* **Task brief**: Only these lines, please: the first one of the records through the one containing "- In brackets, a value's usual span", retyped exactly, both ends included and pictures omitted.

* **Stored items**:
:::::
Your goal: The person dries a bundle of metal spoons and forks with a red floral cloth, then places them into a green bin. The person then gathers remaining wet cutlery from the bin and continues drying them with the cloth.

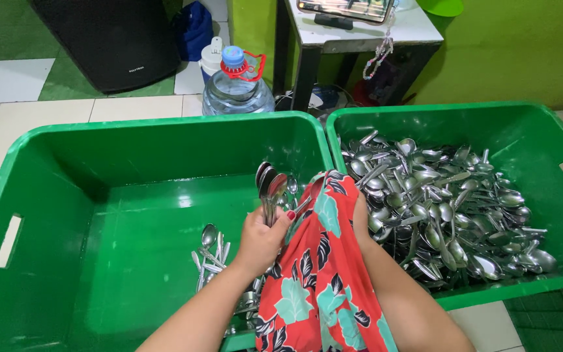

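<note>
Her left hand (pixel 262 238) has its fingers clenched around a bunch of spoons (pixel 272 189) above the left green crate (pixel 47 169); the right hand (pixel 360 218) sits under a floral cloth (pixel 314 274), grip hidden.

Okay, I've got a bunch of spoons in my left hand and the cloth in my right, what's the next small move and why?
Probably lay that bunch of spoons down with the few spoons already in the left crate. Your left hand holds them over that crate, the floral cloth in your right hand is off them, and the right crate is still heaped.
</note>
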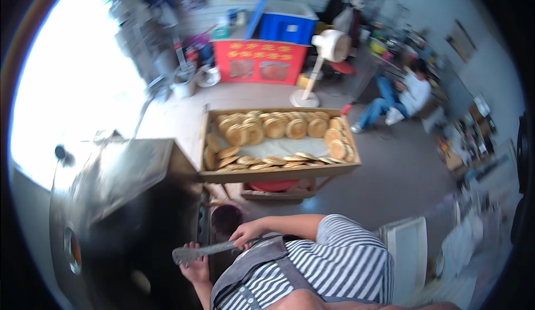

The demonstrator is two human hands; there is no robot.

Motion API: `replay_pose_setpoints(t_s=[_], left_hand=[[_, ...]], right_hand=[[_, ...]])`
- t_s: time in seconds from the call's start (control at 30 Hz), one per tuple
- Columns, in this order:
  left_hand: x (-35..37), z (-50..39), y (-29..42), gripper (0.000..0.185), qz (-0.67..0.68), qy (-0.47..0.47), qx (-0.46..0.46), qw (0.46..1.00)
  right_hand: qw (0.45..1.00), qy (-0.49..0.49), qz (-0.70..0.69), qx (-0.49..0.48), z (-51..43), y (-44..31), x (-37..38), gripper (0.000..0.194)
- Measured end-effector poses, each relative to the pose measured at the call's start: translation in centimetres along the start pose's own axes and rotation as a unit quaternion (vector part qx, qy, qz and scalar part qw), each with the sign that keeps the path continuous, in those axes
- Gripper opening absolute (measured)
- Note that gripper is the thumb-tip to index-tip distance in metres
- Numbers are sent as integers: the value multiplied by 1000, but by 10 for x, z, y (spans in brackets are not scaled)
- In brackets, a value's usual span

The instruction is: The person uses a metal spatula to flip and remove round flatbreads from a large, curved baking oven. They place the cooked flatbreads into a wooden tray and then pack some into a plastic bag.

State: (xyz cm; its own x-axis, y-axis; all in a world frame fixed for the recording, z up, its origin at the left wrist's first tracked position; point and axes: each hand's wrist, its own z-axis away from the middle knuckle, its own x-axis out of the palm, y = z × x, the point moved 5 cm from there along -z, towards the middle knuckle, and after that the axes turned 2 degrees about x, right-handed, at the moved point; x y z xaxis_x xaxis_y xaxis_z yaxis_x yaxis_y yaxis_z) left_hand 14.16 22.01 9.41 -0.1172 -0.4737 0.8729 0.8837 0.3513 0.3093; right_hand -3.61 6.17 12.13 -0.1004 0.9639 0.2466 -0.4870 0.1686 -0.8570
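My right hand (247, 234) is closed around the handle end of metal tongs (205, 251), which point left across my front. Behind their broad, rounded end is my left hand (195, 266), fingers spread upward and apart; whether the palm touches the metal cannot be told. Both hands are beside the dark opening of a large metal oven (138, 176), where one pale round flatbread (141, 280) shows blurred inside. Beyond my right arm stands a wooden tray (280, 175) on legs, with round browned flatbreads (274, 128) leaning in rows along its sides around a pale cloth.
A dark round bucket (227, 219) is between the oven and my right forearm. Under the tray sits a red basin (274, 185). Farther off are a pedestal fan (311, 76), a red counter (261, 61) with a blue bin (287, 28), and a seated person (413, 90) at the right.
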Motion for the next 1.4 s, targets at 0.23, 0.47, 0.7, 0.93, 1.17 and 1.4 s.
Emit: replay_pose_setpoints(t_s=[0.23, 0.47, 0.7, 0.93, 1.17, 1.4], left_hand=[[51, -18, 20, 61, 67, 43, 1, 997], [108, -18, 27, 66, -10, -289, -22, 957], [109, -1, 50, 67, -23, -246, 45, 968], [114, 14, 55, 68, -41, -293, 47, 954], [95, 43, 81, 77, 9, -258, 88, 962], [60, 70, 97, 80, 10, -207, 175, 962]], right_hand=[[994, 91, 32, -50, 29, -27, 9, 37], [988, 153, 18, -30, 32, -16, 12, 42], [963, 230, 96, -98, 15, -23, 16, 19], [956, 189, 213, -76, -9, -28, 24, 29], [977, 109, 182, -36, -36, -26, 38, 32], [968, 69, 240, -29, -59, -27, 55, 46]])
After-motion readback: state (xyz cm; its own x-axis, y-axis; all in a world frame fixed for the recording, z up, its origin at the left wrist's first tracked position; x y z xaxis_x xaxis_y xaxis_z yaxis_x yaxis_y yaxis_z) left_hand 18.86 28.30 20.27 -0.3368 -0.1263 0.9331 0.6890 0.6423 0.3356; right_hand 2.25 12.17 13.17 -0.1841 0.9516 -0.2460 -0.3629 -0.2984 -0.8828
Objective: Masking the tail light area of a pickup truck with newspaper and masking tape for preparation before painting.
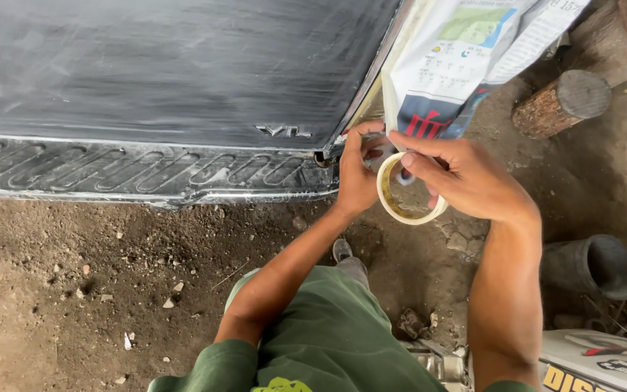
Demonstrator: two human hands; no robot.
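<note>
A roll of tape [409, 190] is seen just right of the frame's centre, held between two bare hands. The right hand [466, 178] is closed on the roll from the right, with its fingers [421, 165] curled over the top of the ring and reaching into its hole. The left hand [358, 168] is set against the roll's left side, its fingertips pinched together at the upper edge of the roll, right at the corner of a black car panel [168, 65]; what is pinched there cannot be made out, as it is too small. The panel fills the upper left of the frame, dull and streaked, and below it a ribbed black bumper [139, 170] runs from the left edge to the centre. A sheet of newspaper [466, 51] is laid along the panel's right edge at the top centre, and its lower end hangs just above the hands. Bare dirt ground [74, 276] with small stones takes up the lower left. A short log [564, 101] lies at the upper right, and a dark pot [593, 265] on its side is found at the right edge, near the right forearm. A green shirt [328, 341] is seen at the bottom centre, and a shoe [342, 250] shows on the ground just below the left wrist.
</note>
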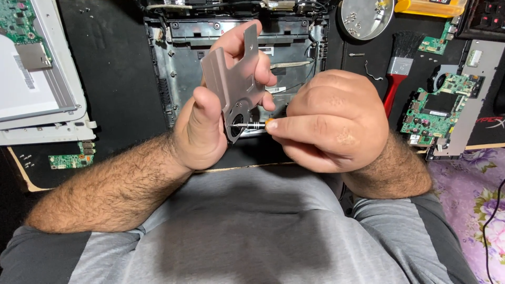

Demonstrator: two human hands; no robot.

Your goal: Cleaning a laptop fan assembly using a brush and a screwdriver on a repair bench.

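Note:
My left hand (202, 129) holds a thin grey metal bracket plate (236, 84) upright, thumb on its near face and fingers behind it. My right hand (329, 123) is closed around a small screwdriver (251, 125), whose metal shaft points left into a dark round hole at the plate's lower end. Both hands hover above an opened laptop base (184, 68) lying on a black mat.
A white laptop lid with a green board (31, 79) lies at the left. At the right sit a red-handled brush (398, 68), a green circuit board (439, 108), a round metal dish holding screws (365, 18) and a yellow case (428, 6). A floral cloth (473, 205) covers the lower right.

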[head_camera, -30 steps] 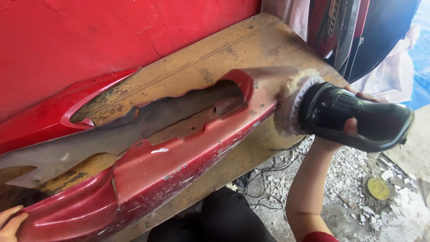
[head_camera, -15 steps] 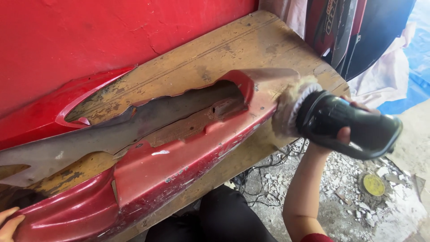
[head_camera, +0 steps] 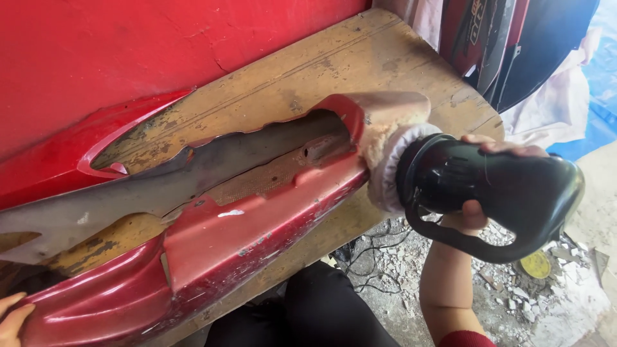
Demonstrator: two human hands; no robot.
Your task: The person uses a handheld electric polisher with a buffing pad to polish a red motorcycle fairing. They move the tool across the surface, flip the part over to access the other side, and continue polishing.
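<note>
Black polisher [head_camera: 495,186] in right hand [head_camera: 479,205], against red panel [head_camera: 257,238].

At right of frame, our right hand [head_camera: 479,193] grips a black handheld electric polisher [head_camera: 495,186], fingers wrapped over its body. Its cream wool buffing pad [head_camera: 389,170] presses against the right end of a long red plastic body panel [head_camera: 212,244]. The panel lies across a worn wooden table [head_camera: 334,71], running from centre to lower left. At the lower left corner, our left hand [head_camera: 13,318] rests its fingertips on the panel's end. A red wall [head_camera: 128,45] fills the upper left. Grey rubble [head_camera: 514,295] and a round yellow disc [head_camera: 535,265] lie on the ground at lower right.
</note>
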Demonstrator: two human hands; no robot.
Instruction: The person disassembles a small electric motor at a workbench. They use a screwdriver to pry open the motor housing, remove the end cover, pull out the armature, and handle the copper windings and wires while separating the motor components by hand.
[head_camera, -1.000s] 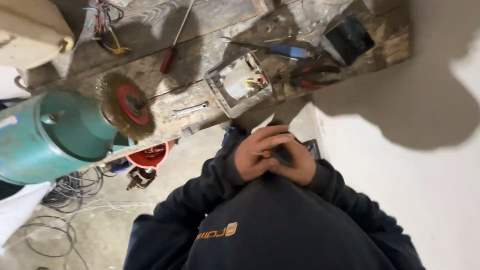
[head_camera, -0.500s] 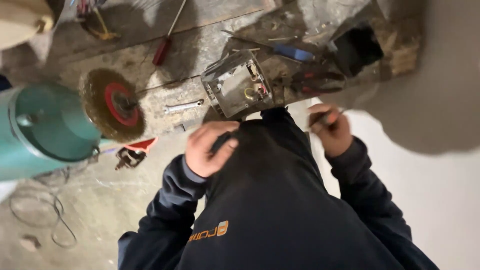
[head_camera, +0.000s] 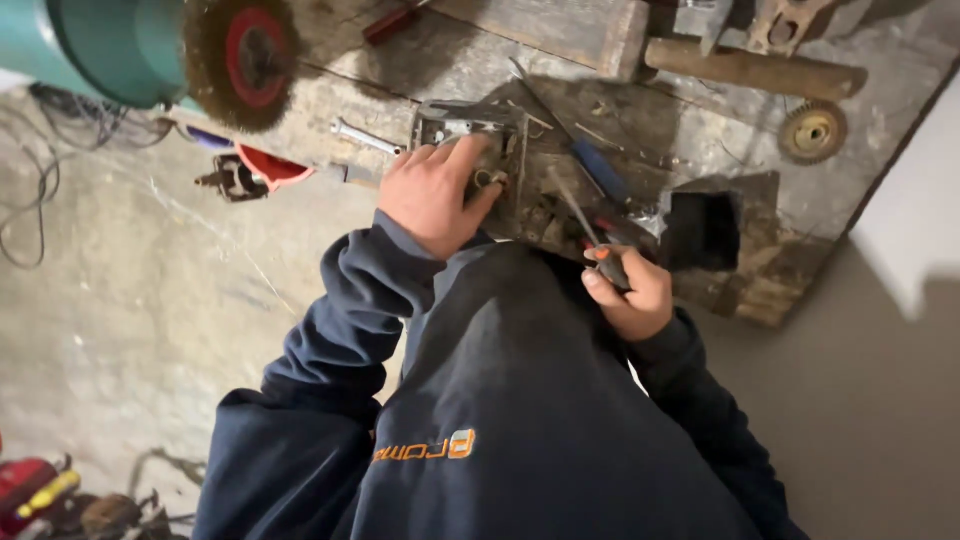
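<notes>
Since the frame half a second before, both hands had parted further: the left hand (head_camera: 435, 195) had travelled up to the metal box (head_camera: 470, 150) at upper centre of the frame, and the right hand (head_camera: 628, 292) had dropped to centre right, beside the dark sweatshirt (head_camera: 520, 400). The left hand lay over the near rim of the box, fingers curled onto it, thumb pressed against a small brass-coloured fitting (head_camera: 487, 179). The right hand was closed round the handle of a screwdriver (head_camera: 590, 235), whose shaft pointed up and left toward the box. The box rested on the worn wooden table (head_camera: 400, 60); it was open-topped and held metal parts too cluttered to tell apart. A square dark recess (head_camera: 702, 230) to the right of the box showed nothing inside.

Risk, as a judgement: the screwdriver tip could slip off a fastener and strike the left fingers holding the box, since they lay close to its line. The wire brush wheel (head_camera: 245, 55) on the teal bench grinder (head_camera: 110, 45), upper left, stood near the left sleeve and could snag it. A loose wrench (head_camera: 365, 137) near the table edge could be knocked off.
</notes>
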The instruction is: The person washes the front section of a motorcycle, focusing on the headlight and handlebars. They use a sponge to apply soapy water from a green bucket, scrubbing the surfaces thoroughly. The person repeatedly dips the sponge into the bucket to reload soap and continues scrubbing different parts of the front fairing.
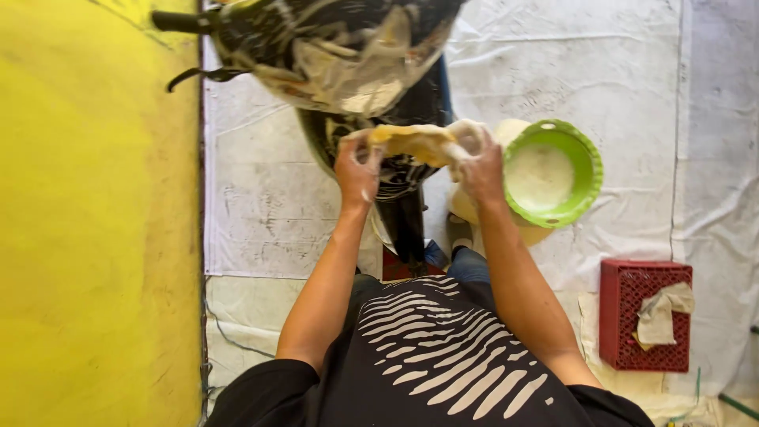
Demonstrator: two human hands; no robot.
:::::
* **Result of this task**:
Your goal: The person dries a bundle of metal spoons and forks with a red floral cloth, then places them into a green bin. The person then gathers remaining wet cutlery from the bin and continues drying them with the cloth.


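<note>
Her left hand (pixel 262 238) has its fingers clenched around a bunch of spoons (pixel 272 189) above the left green crate (pixel 47 169); the right hand (pixel 360 218) sits under a floral cloth (pixel 314 274), grip hidden.

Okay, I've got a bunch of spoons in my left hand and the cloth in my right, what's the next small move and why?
Probably lay that bunch of spoons down with the few spoons already in the left crate. Your left hand holds them over that crate, the floral cloth in your right hand is off them, and the right crate is still heaped.
</note>
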
The demonstrator is two human hands; there is no robot.

Motion API: `replay_pose_setpoints(t_s=[_], left_hand=[[_, ...]], right_hand=[[_, ...]])`
- t_s: time in seconds from the call's start (control at 30 Hz), one per tuple
- Columns, in this order:
  left_hand: x (-35..37), z (-50..39), y (-29..42), gripper (0.000..0.185), qz (-0.67..0.68), qy (-0.47..0.47), qx (-0.46..0.46), qw (0.46..1.00)
  right_hand: qw (0.45..1.00), qy (-0.49..0.49), qz (-0.70..0.69), qx (-0.49..0.48), z (-51..43), y (-44..31), x (-37..38), gripper (0.000..0.194)
- Measured end-effector poses, each relative to the pose measured at the call's start: translation in centimetres along the start pose's own axes and rotation as a unit quaternion (vector part qx, qy, qz and scalar part qw), each with the sign that keeps the path continuous, in those axes
- Gripper opening absolute (measured)
- Note that gripper is the thumb-tip to index-tip distance in metres
- Numbers are sent as integers: the value multiplied by 1000, but by 10 for x, z, y (spans in brackets are not scaled)
- In brackets, a value's usual span

The output given here is complete.